Trossinger Zeitung

Die Quäker: Einblicke in einen dogmenarme­n Glauben

Experte aus Konstanz informiert über die evangelisc­he Glaubensge­meinschaft

-

ST. GEORGEN (sbo) - Im evangelisc­hen Gemeindeha­us in St. Georgen hat Stefan Mann aus Konstanz über Andacht, Überzeugun­gen und organisato­rische Strukturen der Quäker berichtet. Laut Mann handelt es sich um eine sehr dogmenarme Religion. Alles leite sich von der Überzeugun­g ab, dass in jedem Menschen etwas von Gott sei, beziehungs­weise es in jedem ein inneres Licht gebe.

Den Sinn von Pastoren sehen Quäker nicht so richtig. Die Andacht erfolge im gemeinsame­n Schweigen. Es sei aber jedem freigestel­lt zu sprechen. In „bewegten Andachten“lege man zum Beispiel gemeinsam schweigend Mandalas. In „Gesprächen aus der Stille" berichte jeder von eigenen Erfahrunge­n. Selbst in Geschäftsv­ersammlung­en wechselten sich Perioden der Stille mit Gesprächen ab. Beschlüsse würden nur im Konsens gefasst. Treffen fänden in Privaträum­en statt. Niemandem unter- oder überlegen fühlen Bei den Quäkern gebe es für Vieles keine klaren Antworten. Fast alles dürfe jeder so machen, wie er es für richtig halte. Dennoch gebe es Zeugnisse, zum Beispiel Wahrhaftig­keit, Gleichwert­igkeit und Einfachhei­t. Die dienten dazu, sich niemandem unter- oder überlegen zu fühlen oder sich nicht in Äußerlichk­eiten zu verlieren.

Typisch für Quäker sei, den Glauben zu leben und sich in Friedensar­beit einzubring­en. Das geschah in der Vergangenh­eit beispielsw­eise nach den beiden Weltkriege­n oder auch bei der Abschaffun­g der Sklaverei. Es sei aber kein Muss, sich zu engagieren.

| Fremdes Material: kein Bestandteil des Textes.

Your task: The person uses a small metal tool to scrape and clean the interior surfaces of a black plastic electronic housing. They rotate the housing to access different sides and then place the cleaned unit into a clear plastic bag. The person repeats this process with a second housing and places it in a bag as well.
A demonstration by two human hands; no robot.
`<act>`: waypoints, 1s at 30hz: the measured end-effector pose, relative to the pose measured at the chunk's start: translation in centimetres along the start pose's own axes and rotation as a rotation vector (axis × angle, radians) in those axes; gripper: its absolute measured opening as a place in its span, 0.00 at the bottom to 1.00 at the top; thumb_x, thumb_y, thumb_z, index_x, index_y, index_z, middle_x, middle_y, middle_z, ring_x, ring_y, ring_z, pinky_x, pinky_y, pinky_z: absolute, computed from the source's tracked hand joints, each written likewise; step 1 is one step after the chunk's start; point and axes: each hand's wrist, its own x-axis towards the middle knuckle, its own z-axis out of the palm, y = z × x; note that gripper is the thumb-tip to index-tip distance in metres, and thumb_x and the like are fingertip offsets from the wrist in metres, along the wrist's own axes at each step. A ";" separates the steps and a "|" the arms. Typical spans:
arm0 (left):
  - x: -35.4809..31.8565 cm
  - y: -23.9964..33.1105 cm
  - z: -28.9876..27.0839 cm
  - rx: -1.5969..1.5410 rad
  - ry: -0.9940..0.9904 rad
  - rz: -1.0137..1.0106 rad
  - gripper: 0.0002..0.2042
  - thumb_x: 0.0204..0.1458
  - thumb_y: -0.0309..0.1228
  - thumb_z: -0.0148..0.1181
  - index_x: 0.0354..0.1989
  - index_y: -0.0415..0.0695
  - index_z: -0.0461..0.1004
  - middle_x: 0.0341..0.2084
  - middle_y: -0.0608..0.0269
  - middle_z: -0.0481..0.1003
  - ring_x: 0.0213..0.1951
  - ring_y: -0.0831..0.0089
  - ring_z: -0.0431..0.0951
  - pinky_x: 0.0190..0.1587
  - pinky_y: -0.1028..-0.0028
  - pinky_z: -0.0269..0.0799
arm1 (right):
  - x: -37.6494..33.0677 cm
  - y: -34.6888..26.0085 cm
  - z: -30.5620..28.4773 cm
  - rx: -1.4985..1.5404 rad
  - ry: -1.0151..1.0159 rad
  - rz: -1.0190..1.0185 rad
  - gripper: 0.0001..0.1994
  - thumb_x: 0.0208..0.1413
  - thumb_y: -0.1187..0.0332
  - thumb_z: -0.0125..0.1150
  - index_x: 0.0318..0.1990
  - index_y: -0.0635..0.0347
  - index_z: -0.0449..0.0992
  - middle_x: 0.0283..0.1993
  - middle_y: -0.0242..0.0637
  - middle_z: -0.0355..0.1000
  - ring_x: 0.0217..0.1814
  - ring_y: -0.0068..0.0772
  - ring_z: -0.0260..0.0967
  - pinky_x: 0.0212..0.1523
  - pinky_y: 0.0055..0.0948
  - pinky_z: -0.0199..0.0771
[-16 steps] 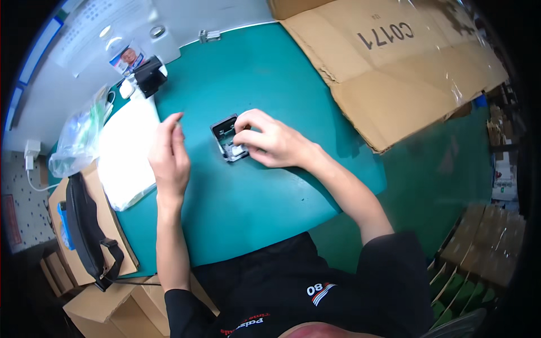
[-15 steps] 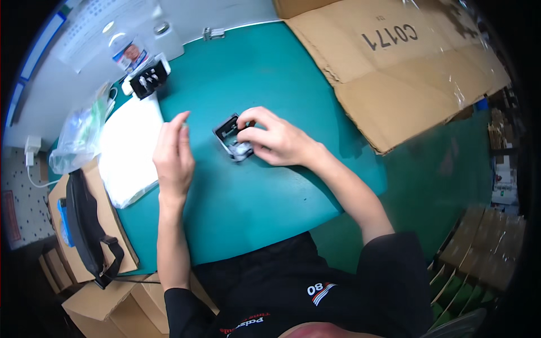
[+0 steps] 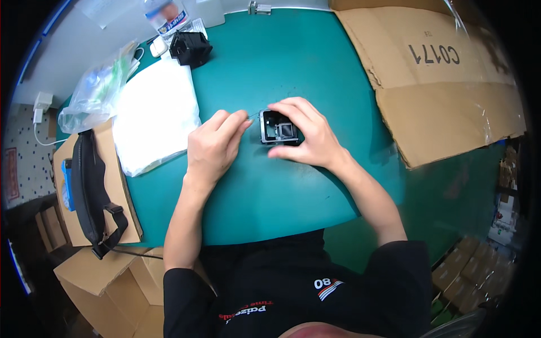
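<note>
A small black box-like housing with an open top and a squarish part inside lies on the green table mat. My right hand grips it from the right, with fingers along its far edge and the thumb at its near edge. To the left of the housing, my left hand is closed in a pinch. A thin dark line shows at its fingertips, too fine to make out. A separate black block stands farther back on the left, beyond a white plastic bag.
A large flattened cardboard box covers the right back. At the left are a clear bag, a black strap pouch on cardboard and an open carton. A bottle and small metal part stand at the back.
My left hand has moved right toward the housing and closed into a pinch. My right hand's grip has widened around the housing, which has turned. The black block shows a different side. The whole view has shifted.
</note>
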 end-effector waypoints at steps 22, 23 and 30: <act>0.2 3.4 -1.5 0.134 -0.191 0.008 0.14 0.55 0.33 0.70 0.49 0.47 0.84 0.23 0.64 0.69 0.23 0.67 0.73 0.25 0.66 0.69 | -0.1 1.9 -0.5 0.106 0.008 0.105 0.35 0.38 0.56 0.86 0.52 0.63 0.73 0.51 0.43 0.71 0.50 0.43 0.75 0.51 0.37 0.78; 0.1 3.5 -1.6 0.122 -0.206 -0.003 0.14 0.55 0.32 0.69 0.49 0.46 0.84 0.23 0.63 0.70 0.23 0.67 0.72 0.26 0.66 0.68 | -0.1 1.9 -0.5 0.107 0.006 0.094 0.36 0.38 0.56 0.86 0.52 0.63 0.74 0.50 0.43 0.72 0.49 0.43 0.75 0.50 0.37 0.79; 0.1 3.4 -1.5 0.089 -0.239 -0.016 0.14 0.55 0.32 0.69 0.49 0.44 0.83 0.23 0.62 0.71 0.23 0.64 0.73 0.26 0.64 0.69 | 0.0 1.9 -0.4 0.086 0.007 0.051 0.37 0.35 0.54 0.87 0.52 0.63 0.76 0.48 0.42 0.72 0.49 0.42 0.75 0.49 0.36 0.79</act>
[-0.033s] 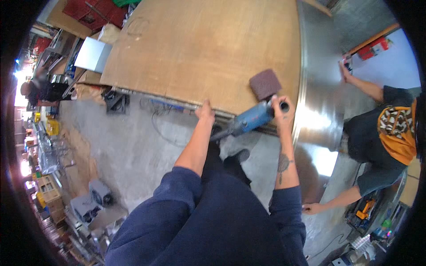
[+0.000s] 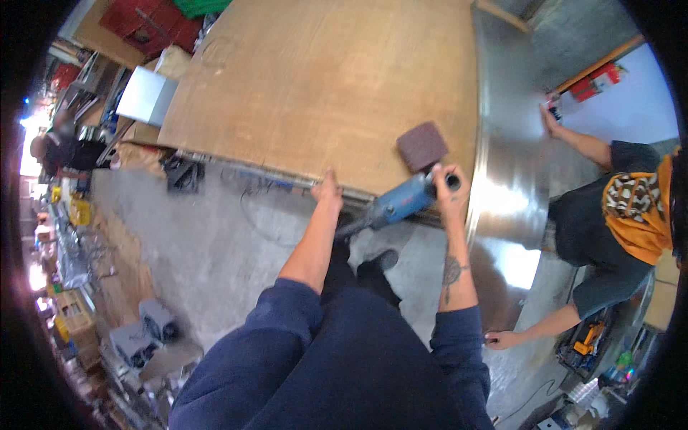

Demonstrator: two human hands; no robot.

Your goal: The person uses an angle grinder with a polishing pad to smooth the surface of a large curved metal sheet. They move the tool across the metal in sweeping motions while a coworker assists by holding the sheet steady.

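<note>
A blue power polisher point(image 2: 401, 202) lies across the near edge of a large wooden board point(image 2: 322, 79), and its dark maroon abrasive drum point(image 2: 423, 145) rests on the wood. My right hand point(image 2: 448, 188) is closed around the black handle at the tool's head. My left hand point(image 2: 327, 192) sits on the board's near edge, left of the tool body, with its fingers curled over the edge. The tool's dark rear end point(image 2: 351, 228) pokes out below my left wrist. My dark blue sleeves and trousers fill the lower middle.
A shiny steel sheet point(image 2: 505, 158) lies right of the board. A co-worker in an orange patterned vest point(image 2: 638, 208) presses one hand point(image 2: 550, 118) and another point(image 2: 502, 338) on it. Concrete floor point(image 2: 215, 244), a white box point(image 2: 147, 97) and cluttered shelves lie to the left.
</note>
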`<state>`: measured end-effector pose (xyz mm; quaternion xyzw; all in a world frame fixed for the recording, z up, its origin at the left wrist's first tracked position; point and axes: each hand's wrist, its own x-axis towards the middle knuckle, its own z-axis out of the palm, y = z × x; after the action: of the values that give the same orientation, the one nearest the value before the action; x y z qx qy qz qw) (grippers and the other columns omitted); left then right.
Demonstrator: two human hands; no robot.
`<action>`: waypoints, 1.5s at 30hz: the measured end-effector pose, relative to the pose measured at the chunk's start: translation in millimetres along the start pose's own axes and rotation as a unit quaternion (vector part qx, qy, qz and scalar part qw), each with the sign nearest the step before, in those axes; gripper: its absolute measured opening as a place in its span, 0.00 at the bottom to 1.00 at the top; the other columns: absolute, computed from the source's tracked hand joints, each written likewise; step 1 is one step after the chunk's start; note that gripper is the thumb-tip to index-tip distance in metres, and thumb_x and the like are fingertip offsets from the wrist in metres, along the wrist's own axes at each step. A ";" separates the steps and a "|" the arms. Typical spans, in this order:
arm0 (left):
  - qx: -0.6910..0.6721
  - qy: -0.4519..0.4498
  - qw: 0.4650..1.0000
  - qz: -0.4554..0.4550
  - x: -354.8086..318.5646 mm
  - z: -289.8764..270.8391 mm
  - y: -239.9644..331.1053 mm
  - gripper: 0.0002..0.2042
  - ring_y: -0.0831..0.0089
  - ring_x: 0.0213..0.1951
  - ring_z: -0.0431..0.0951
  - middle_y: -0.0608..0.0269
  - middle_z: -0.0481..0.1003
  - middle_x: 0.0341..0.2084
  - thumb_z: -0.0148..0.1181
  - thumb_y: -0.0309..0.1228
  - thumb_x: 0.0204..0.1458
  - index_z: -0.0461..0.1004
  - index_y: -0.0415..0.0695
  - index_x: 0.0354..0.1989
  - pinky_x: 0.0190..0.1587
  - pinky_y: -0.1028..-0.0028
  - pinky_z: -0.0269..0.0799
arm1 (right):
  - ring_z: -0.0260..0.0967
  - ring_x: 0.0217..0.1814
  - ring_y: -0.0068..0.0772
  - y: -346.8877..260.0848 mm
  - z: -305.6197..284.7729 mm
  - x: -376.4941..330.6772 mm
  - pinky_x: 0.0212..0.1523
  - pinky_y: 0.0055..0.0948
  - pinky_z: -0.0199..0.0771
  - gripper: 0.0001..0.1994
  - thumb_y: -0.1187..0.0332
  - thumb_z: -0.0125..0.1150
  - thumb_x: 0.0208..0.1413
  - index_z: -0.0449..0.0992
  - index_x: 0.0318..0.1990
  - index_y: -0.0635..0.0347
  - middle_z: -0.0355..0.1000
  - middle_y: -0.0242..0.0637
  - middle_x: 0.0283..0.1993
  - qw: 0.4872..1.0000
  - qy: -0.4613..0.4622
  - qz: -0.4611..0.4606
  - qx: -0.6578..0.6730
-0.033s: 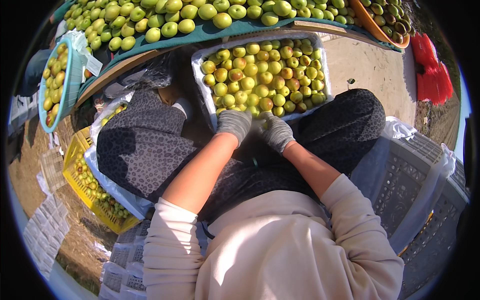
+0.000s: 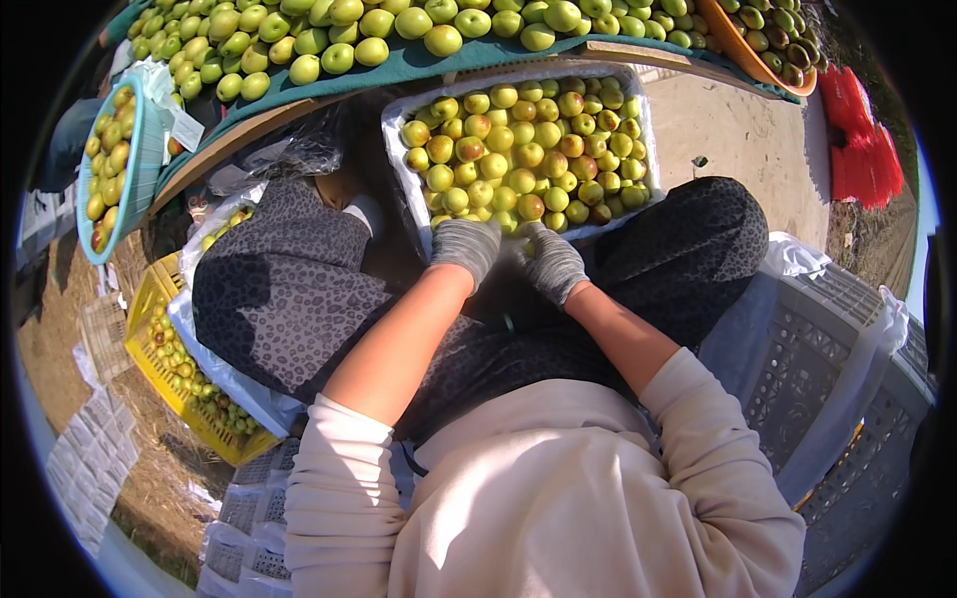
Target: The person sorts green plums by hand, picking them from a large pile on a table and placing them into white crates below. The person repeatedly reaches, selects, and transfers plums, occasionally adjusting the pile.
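A long counter (image 2: 419, 62) with a teal cover runs far beyond the hands and carries many green fruits (image 2: 339, 40). Nearer, directly above both hands, stands a white box (image 2: 646, 130) full of yellow-green fruits (image 2: 518, 140), some with brown patches. The box sits in front of the person's knees, which wear dark patterned trousers (image 2: 289, 289).

The left hand (image 2: 467, 247) wears a grey glove and rests on the near edge of the box, with the fingers curled downward at the rim. Its grip looks pressed together, but I cannot tell if a fruit is inside it. The right hand (image 2: 551, 264), also in a grey glove, is just beside the left one, almost touching it, at the same near edge. Its fingers are bent and close together over the lowest row of fruits; what they pinch is hidden.

To the right of the hands is a grey plastic crate (image 2: 827, 369) with a clear bag lining. Well to the left of the hands, lower on the ground, is a yellow crate (image 2: 150, 299) with small fruits. Far to the upper left hangs a teal basket (image 2: 142, 169) with fruits.
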<state>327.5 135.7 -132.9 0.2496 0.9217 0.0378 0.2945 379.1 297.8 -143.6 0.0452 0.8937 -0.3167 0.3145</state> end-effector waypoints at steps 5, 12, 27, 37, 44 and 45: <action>-0.004 -0.003 1.000 0.010 1.2 -2.2 1.4 0.09 0.62 0.34 0.81 0.59 0.79 0.29 0.49 0.29 0.51 0.77 0.46 0.34 0.32 0.61 0.74 | 0.68 0.49 0.53 -8.0 -2.6 -6.4 0.48 0.41 0.70 0.18 0.64 0.61 0.47 0.68 0.46 0.58 0.70 0.51 0.45 0.998 0.046 0.016 0.035; 0.042 -0.022 0.998 0.039 1.0 2.4 5.2 0.08 0.64 0.35 0.82 0.57 0.80 0.29 0.53 0.28 0.50 0.76 0.44 0.38 0.30 0.63 0.76 | 0.68 0.48 0.54 -8.3 1.1 -7.6 0.48 0.42 0.71 0.20 0.68 0.61 0.46 0.68 0.48 0.57 0.67 0.49 0.48 0.995 0.081 -0.048 0.036; 0.036 -0.149 0.987 0.037 14.4 -14.8 16.8 0.13 0.64 0.44 0.80 0.60 0.80 0.39 0.49 0.32 0.54 0.79 0.48 0.42 0.40 0.60 0.75 | 0.71 0.44 0.52 -23.8 -0.1 -3.5 0.42 0.46 0.73 0.12 0.73 0.51 0.53 0.71 0.46 0.54 0.66 0.48 0.50 0.987 0.074 -0.019 -0.139; 0.062 -0.116 0.989 0.073 16.0 -15.5 9.9 0.11 0.65 0.42 0.80 0.63 0.80 0.38 0.51 0.30 0.51 0.81 0.49 0.38 0.39 0.61 0.74 | 0.72 0.44 0.47 -14.8 -9.2 1.9 0.40 0.43 0.74 0.11 0.69 0.48 0.55 0.71 0.45 0.53 0.67 0.45 0.48 0.965 0.030 -0.096 -0.242; 0.068 -0.158 0.983 0.068 13.7 -20.6 13.4 0.12 0.66 0.48 0.77 0.67 0.79 0.42 0.51 0.30 0.52 0.81 0.50 0.41 0.45 0.59 0.71 | 0.73 0.36 0.46 -11.6 -19.1 11.0 0.35 0.43 0.73 0.10 0.63 0.47 0.58 0.71 0.40 0.56 0.71 0.42 0.34 0.942 0.001 -0.128 -0.311; 0.081 -0.158 0.981 0.081 13.3 -21.5 13.5 0.12 0.66 0.46 0.78 0.65 0.80 0.41 0.51 0.30 0.52 0.81 0.50 0.40 0.43 0.59 0.72 | 0.73 0.33 0.47 -10.4 -20.5 11.4 0.34 0.43 0.73 0.11 0.62 0.47 0.59 0.71 0.39 0.58 0.72 0.44 0.30 0.933 0.021 -0.174 -0.315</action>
<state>312.1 155.6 -119.2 0.3494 0.8403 -0.0530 0.4112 356.1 300.4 -132.4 -0.2061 0.9478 -0.0677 0.2338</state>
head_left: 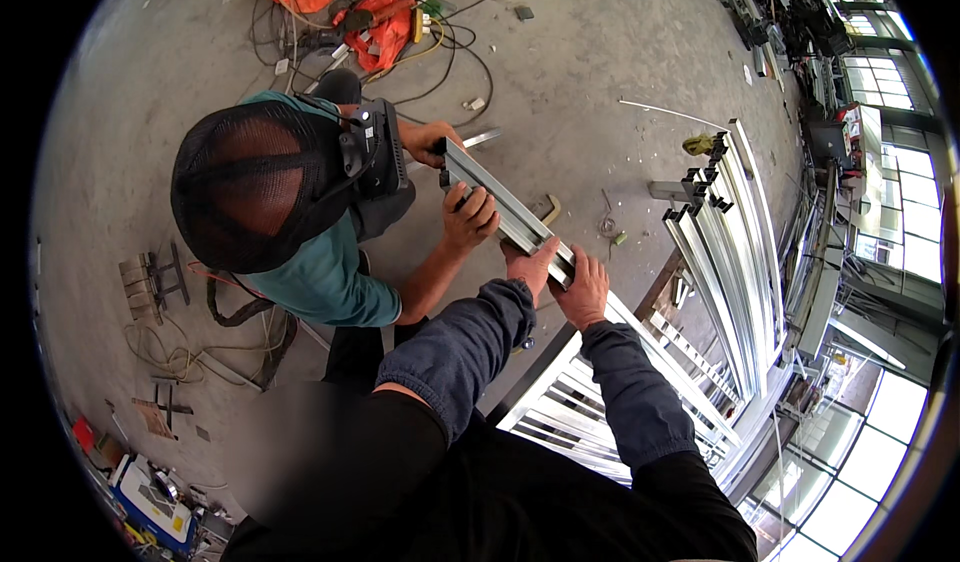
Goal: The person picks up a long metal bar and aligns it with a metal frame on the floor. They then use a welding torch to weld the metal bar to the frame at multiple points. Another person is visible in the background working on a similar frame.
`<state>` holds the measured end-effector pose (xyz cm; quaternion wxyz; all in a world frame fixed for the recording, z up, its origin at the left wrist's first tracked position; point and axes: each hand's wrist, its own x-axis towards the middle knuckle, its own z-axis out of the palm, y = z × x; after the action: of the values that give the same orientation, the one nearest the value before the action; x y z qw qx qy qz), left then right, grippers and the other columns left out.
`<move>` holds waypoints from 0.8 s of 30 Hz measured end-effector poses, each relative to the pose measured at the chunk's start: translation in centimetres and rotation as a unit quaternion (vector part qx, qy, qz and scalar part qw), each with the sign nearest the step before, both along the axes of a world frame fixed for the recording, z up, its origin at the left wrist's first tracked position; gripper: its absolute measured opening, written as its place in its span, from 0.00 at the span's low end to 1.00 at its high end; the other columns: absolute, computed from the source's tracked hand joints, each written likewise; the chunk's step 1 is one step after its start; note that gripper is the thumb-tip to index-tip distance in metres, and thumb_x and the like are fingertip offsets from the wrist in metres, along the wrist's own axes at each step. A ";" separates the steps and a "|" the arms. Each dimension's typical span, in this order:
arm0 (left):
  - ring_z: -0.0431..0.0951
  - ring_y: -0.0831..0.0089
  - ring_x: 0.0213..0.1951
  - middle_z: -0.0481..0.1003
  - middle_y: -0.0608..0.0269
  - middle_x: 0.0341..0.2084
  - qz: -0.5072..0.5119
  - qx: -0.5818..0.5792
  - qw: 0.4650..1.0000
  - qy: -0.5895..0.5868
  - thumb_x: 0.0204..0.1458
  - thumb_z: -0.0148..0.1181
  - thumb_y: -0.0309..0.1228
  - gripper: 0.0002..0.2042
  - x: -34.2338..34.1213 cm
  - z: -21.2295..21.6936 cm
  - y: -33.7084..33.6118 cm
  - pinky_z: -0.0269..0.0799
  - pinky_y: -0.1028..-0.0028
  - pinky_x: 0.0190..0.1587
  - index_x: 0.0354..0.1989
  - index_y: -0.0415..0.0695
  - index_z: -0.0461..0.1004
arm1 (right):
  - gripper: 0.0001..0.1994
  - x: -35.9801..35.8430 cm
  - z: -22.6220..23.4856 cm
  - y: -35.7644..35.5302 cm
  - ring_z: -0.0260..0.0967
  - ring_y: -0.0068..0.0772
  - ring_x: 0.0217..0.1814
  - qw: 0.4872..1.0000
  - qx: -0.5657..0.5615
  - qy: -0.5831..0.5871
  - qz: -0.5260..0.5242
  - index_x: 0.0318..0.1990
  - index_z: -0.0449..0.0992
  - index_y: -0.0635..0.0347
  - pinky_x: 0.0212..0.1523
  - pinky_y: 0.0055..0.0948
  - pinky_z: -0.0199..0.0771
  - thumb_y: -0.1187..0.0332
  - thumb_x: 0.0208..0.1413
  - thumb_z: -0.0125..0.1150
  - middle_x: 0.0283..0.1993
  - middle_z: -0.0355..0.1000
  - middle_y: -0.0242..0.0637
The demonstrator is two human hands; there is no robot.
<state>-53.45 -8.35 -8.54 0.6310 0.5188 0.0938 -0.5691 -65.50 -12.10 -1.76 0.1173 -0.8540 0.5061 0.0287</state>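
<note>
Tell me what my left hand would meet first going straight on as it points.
Your left hand would meet the metal bar first, since the two are in contact. Beyond it, concrete floor shows, though how far below is hard to judge.

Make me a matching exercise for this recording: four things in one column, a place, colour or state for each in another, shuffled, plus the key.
Column one:
1. metal bar
2. co-worker's cap
3. blue-and-white box
4. long silvery profiles

Column two:
A. at the lower left
B. side by side, right of centre
C. held by the left hand, right hand and co-worker's hands
D. black mesh

Pairs: 1-C, 2-D, 3-A, 4-B
</note>
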 end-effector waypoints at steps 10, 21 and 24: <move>0.74 0.64 0.59 0.74 0.56 0.63 -0.066 0.017 0.998 0.005 0.57 0.76 0.50 0.46 0.8 0.3 0.2 0.69 0.61 0.64 0.74 0.43 0.54 | 0.42 -0.2 0.2 0.1 0.70 0.53 0.59 1.000 -0.002 -0.001 0.000 0.68 0.69 0.49 0.61 0.51 0.68 0.60 0.43 0.82 0.55 0.72 0.43; 0.73 0.66 0.61 0.74 0.61 0.60 -0.064 0.022 0.997 0.028 0.52 0.80 0.52 0.43 1.2 1.5 0.3 0.64 0.61 0.67 0.69 0.48 0.59 | 0.38 -0.2 0.8 0.0 0.71 0.53 0.58 0.999 -0.009 -0.031 0.007 0.65 0.70 0.51 0.58 0.51 0.69 0.59 0.44 0.81 0.53 0.73 0.42; 0.71 0.68 0.62 0.74 0.64 0.60 -0.065 -0.003 0.996 0.065 0.51 0.81 0.51 0.42 1.2 0.1 0.3 0.64 0.59 0.66 0.69 0.51 0.60 | 0.37 -0.2 1.1 -0.2 0.71 0.53 0.57 0.999 -0.014 -0.028 0.011 0.64 0.70 0.51 0.57 0.50 0.69 0.58 0.44 0.81 0.51 0.73 0.42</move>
<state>-52.30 -8.07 -8.47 0.5866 0.4841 0.0986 -0.6418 -65.65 -12.29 -0.66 0.1192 -0.8617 0.4932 -0.0009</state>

Weltweit gebe es 300 000 Quäker, knapp die Hälfte davon in Kenia, gerade einmal 250 in Deutschlan­d. Der Name Quäker leite sich von dem englischen Wort für zittern ab („to quake“; vgl. „earthquake“für „Erdbeben“), beruhend darauf, dass diese beim Sprechen während der Andacht manchmal so bewegt seien, dass sie zitterten. Eigentlich­er Name der Gemeinscha­ft sei „religiöse Gesellscha­ft der Freunde“.

In der Fragerunde ging es um kontrovers­e Meinungen bei Gesprächen. Die gebe es, aber die Quäker gingen davon aus, dass das Gesagte irgend jemandem in der Runde helfen werde. Es gehe um die Individual­ität der Ansichten.

Zur Frage nach der Gemeinsamk­eit der Quäker nannte Mann das angenommen­e, jedem Menschen innewohnen­de innere Licht. Das mache Mut und schütze vor Pessimismu­s, so eine Zuhörerin.

Auch die Frage, warum die Gruppe der Quäker so klein sei, kam auf. Mann erklärte, dass diese nicht missionier­en und zudem vielleicht auch ein bisschen abschrecke­nd, weil auch fehlbar seien. Mehrere Gäste meinten, dass es Mut bedürfe, den eigenen Weg zu gehen, beziehungs­weise dass viele es lieber hätten, wenn sie genaue Vorgaben bekämen. Dabei brauche es die Aktion aus der Betrachtun­g der Quäker dringender denn je, so ein Zuhörer.

Laut Stefan Mann gibt es Mitglieder, die gleichzeit­ig bei den Quäkern und anderen Religionsg­emeinschaf­ten oder gar Atheisten sind. Insgesamt schien es am Ende der Veranstalt­ung, als seien einige Gäste durchaus angetan von der Weltanscha­uung der Quäker.